§ Your goal:
Your task is to find every line of the data that holds the string "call" and copy it.
☆ ☆ ☆ ☆
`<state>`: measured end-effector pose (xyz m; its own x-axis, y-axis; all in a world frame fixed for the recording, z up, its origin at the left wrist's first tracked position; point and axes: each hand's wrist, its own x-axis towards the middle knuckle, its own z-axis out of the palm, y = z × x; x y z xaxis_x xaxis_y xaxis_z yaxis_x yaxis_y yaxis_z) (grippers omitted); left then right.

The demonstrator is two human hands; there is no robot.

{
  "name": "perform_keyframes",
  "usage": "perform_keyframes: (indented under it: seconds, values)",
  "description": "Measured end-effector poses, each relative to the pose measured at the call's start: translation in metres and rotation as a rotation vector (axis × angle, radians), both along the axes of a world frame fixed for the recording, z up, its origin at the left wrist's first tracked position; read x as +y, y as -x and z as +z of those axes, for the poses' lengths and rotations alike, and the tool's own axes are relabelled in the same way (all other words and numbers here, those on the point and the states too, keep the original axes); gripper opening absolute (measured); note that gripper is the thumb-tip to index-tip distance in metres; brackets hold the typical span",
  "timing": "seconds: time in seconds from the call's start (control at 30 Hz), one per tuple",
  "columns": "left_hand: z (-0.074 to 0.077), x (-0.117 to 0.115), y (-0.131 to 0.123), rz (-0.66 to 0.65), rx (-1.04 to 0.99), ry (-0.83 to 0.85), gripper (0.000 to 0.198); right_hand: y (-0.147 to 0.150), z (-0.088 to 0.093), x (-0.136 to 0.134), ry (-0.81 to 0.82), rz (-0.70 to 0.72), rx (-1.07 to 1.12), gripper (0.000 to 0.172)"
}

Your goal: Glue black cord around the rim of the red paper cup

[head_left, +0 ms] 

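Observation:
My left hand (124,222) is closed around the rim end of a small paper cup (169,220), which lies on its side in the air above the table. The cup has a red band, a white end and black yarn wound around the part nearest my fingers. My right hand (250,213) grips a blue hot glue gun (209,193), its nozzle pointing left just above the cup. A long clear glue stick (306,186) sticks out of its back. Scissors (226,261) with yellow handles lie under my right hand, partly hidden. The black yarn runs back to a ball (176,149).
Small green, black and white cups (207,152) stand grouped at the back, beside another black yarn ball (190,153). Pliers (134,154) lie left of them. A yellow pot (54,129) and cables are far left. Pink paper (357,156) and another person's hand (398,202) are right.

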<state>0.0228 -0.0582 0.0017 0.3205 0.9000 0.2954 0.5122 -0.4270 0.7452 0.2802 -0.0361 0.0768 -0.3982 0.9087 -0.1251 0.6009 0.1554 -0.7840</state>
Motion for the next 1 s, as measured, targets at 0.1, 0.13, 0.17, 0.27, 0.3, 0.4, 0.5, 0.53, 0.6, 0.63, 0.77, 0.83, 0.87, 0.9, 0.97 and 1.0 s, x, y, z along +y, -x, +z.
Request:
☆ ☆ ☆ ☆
§ Answer space:
  "description": "Measured end-effector poses, each relative to the pose measured at the call's start: translation in metres and rotation as a rotation vector (axis × angle, radians), both along the axes of a world frame fixed for the recording, z up, its origin at the left wrist's first tracked position; read x as +y, y as -x and z as +z of those axes, for the poses' lengths and rotations alike, and the tool's own axes are relabelled in the same way (all other words and numbers here, those on the point and the states too, keep the original axes); gripper opening absolute (measured); note that gripper is the thumb-tip to index-tip distance in metres; brackets hold the typical span",
  "timing": "seconds: time in seconds from the call's start (control at 30 Hz), one per tuple",

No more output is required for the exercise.